Ms Currier may have a disability with her dyslexia, but that is besides the point; for that problem accommodations have already been allowed her. But both she and you have bought into the idea that normal bodily functions like lactation are equally deserving of extra accommodation. Making a court case of it muddies the issue by trying to steamroll fair and uniform policy with agenda-driven and bad court rulings. It is a disservice to the rest of the examinees who may have to suck up whatever private discomforts they have, something examinees have always had to do, while Ms. Currier gets to enjoy her advocate-organization-funded publicity with her mother and child feature photos.
-Okulus
Cremina87:
re:Many posters seem to missing the fact that Ms.

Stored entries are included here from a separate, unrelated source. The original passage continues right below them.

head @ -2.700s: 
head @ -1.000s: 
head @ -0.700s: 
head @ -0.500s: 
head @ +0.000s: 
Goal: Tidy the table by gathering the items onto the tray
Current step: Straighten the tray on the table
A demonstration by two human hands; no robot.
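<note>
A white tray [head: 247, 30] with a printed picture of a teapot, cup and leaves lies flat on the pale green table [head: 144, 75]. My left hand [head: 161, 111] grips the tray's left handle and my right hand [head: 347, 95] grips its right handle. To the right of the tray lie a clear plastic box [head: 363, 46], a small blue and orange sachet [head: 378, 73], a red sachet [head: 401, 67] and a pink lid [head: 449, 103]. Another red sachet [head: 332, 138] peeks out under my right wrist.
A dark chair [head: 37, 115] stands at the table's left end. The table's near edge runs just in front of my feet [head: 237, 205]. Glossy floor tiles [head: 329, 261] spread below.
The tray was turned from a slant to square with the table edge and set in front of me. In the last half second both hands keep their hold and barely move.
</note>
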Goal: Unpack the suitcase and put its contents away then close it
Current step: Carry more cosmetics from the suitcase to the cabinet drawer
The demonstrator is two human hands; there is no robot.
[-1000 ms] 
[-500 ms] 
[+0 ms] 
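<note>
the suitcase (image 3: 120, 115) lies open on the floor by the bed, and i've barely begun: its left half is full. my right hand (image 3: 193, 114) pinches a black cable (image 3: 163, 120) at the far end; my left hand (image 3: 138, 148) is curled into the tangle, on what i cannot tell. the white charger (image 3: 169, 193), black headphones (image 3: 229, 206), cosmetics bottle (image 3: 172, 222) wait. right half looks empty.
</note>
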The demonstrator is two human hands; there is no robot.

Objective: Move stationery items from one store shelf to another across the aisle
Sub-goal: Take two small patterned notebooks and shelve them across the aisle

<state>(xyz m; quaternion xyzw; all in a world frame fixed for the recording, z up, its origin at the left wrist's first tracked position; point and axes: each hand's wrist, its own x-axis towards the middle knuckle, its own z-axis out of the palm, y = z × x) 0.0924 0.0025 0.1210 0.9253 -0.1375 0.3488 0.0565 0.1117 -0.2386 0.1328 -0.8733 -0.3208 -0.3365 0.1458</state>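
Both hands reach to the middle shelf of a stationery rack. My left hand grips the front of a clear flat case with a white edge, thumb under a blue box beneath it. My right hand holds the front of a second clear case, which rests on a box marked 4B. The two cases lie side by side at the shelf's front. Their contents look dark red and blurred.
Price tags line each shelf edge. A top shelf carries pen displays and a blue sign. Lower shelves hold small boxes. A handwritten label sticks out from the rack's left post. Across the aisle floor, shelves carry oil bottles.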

Currier applied for (and won in the 2nd ruling) more BREAKtime, not more test time, for pumping.
She has ALREADY had her test time increased. This is an exam of basic ability
“…got a combined MD Ph.D in 7 years (especially since most Ph.D’s take 5-6 years, see NY times article 10/2/07)”
All you have shown is you nothing about the difference between going through a Ph.D vs an MD/Ph.D program. MD/Ph.D’s have to finish in 7 years (with rare exceptions). They ALL do. Talk to people in the biology Ph.D programs. The Ph.D in basic science is MUCH more rigorous than the Ph.D portion of an MD/Ph.D. The combined program’s all but guarantee’s that you finish in 7 years (unless you screw up). Sophie would have been atypical if she had NOT finished in 7 years. Most Ph.D’s have fairly strong opinions of the PhD side of MD/Ph.D and let me tell you, it is not good. An MD is about learning a set mass of knowledge/skills in a given time frame in preparation for residency (and picking a residency of course). A Ph.D is an open ended endevour of asking and attempting to answer a scientific question. As I have both (and I did one after the other), I can tell you that I felt the Ph.D was actually harder (though residency worse than either) and BY DEFINITION is an open ended arrangement that can rarely (if done right) be fit into 3 years. Most Ph.D’s rarely equate the Ph.D side of an MD/Ph.D with a alone Ph.D. It is often based on the research, in reality Master’s level work. So in conclusion your analysis is wrong. Sophie will finish her MD/PhD in a time frame that other MD/PhD’s. Also believe it or not, pathologist’s have to make snap decisions also. You think when a pt. is under the knife and you are checking on margins this can be done at your wished time frame? you are deluded (and so is Sophie).
Another case of mommies thinking they deserve special treatment. I think I should request more break time if I’m taking an exam that happens to coincide with my period – I’ll need some extra time to go brew my chamomile tea at the cafeteria don’t you know.
Eventually these products of IEPs will have to meet the real world.
In the real world, regardless of your job, you are expected to perform at some minimal level. Some jobs, because of their inherent danger to the public, have rigorous requirments to meet before one can begin to practice. This applies to medicine, law, archetecture, engineering and many other fields where certification and/or government review is necessary to provide some elements of work.
There are absolute standards, and one way to determine fitness on an absolute scale (not a relative scale with accomodations) is the standardized exam.
Sophie flunked this exam without the confounder of lactation. And that was with accomodations for her privelege of having her spectrum of abilities coddled.
If she intends to instill some confidence in her ability to practice medicine she had better spend her time hitting the medical books, rather than the law books.